# Grizzly GO 727 mill has grown



## iron man (Mar 18, 2013)

Here is a shot of my Grizzly 727 mill with home built power feed and DRO's it is a nice little mill but like many other Horizontal/Vertical mills such as Atlas they lack room between the spindle and table this one has only six inches. 

This prevents you from using a lot of other attachments and machining odd shapes and sizes this needs to change.


----------



## iron man (Mar 18, 2013)

So I started out I made a new lead screw 6 inches longer and bigger in dia. I then slugged a steel tube with aluminum and capped and welded the ends the aluminum dampens vibration. I then cut a 55 degree dovetail on to a block of cold rolled steel that will be attached later.


----------



## iron man (Mar 18, 2013)

Here is the finished product installed works perfect!! The base is a little bigger to give a bigger foot print.


----------



## iron man (Mar 18, 2013)

And here is the finished product standing much taller. The adapter now gives 12 inches of travel instead of the previous six inches although it takes some planning this is not a hard conversion and it opens up more possible use's now I need buy a longer DRO. thanks for looking.. Ray


----------



## iron man (Mar 18, 2013)

I use to have only 1/2 inch of clearance between my vise and drill chuck what good is that?? now I have 6 inches that is much better. If I was to do it over of course there is things I would do different but not much this works and worked out very well. I have a one of a kind now as long as Grizzly does not get the hint and comes up with a kit of there own.. Ray


----------



## iron man (Mar 18, 2013)

I just made to more small modifications I have never worked on a knee mill that did not have a table lock so I drilled and installed one.
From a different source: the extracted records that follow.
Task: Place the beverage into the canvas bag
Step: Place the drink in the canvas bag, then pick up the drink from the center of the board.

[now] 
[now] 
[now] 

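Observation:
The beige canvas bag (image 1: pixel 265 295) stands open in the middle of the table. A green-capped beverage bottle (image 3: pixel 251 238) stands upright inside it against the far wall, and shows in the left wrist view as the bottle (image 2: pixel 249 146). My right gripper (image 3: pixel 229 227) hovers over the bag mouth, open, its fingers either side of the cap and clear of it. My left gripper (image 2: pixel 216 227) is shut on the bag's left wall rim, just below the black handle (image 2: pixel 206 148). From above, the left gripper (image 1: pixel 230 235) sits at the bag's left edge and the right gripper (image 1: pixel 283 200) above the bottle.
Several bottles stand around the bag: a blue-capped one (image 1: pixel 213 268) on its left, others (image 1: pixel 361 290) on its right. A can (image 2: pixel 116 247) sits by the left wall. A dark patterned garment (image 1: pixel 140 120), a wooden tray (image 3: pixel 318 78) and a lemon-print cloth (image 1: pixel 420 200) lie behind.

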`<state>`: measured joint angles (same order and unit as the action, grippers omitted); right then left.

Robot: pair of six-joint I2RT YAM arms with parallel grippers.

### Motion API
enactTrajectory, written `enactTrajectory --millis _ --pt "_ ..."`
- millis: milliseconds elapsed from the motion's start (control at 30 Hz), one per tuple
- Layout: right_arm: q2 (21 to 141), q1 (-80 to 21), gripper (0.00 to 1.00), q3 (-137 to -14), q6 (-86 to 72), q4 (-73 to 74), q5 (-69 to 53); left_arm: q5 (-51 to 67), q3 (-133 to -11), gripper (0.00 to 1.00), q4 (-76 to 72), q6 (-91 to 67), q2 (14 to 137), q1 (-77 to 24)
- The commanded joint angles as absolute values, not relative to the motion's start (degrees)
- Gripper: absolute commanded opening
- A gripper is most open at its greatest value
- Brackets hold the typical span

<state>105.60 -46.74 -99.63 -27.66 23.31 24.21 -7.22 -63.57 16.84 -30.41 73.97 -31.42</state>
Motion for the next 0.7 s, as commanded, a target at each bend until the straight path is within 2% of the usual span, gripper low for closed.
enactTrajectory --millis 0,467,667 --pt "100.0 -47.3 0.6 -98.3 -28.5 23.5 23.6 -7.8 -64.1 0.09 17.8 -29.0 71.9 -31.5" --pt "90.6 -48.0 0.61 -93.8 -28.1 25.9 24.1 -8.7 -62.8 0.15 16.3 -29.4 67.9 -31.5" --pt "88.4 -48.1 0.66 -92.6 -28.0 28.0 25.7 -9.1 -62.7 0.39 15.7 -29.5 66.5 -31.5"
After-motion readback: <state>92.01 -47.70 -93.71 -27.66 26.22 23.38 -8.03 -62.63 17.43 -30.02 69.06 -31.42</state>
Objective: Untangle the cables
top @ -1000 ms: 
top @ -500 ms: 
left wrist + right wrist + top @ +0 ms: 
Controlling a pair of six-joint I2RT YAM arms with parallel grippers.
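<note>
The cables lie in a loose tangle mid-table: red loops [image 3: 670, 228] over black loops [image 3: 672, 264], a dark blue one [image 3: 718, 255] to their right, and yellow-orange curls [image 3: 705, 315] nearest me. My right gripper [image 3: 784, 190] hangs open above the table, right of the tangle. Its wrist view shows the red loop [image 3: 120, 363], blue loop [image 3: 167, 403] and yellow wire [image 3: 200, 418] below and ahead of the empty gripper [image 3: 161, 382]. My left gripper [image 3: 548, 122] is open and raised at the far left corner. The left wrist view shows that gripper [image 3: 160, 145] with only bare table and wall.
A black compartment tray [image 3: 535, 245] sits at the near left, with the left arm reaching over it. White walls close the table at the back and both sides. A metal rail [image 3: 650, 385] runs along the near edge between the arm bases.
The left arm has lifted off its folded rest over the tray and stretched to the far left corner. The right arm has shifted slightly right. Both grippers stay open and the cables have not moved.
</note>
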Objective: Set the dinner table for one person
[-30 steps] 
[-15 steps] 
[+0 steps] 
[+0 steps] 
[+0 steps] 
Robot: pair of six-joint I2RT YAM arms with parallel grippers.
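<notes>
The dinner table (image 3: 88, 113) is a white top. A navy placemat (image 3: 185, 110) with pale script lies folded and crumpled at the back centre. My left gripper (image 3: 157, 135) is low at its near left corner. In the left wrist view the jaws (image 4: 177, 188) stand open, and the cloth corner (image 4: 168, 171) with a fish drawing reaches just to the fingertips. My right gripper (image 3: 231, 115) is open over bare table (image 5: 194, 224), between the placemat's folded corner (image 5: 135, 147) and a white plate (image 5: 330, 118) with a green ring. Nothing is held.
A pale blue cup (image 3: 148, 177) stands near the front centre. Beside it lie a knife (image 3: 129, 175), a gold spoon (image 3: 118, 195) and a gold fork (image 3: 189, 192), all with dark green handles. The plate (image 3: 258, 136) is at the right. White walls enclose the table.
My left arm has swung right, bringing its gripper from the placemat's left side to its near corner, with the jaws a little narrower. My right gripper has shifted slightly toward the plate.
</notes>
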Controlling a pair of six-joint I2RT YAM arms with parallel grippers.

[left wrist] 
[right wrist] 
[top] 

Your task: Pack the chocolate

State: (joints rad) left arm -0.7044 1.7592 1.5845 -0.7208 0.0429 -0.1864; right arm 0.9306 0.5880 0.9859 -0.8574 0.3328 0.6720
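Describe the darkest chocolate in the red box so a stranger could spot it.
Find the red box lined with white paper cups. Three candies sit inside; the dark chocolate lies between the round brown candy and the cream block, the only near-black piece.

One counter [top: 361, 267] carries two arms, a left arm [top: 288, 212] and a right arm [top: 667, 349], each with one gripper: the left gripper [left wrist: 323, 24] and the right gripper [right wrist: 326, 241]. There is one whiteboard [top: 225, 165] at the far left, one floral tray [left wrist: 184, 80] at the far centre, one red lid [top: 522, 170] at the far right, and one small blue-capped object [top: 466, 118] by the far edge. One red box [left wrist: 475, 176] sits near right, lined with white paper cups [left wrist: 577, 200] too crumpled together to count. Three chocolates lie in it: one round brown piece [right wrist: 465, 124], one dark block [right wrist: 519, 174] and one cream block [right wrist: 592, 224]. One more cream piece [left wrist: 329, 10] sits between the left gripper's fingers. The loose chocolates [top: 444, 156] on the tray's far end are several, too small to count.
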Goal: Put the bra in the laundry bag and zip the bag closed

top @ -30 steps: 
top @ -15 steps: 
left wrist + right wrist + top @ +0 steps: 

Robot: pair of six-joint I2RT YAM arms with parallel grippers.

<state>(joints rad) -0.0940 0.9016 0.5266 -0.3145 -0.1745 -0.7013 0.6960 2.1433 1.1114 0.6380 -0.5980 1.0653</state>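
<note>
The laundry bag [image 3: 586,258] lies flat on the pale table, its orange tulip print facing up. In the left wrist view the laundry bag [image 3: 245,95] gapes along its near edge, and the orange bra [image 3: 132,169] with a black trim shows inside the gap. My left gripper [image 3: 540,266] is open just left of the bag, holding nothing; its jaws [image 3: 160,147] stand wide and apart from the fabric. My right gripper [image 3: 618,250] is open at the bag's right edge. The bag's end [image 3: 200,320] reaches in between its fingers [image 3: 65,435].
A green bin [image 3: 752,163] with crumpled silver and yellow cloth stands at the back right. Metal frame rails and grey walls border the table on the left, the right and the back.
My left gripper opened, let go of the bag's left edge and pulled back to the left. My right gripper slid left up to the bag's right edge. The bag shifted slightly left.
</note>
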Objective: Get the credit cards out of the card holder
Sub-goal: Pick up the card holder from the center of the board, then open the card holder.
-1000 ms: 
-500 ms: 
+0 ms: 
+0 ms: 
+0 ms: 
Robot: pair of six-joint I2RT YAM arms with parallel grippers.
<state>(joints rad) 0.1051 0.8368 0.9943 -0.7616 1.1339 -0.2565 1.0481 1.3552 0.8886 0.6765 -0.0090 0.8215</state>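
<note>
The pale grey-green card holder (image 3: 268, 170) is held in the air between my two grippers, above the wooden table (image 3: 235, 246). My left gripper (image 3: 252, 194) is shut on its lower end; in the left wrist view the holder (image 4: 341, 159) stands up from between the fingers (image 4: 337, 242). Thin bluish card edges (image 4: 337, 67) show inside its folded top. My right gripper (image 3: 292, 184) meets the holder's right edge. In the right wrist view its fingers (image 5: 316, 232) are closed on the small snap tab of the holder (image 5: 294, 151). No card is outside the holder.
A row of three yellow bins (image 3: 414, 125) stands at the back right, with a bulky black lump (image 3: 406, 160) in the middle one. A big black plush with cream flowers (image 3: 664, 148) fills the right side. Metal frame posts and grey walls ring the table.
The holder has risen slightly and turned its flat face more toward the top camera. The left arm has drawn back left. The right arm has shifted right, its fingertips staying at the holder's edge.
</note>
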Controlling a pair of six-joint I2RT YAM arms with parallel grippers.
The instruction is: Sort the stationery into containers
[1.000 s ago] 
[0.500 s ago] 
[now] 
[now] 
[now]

Also the original mill was suppose to have a removable three pin connector for the motor this comes in handy to service the belt and motor so I installed one of them as well.. Ray


----------



## Rbeckett (Mar 18, 2013)

Ray,
That is absolutely beautifull work.  And extending the working envelope willl pay many dividends as you find more projects you can now do too.   Is the DRO on the quill or on the knee?  If it is on the quill it will be pretty easy to add another "Axis", otherwise I would leave the quill based DRO alone.  If it is based don the dove tail and column, can you just relocate the sensor into the usable range and call it good, or is a new sensor the only alternative?  Thanks for the great pics of a really great looking project!!!!

Bob


----------



## iron man (Mar 21, 2013)

Thanks it fits in there just like a factory piece I dont know why I see a lot of these foreign machines that just stop short of making a good product because of a few inches of cast iron it takes just as much material to make a bad product as it does to make a good one.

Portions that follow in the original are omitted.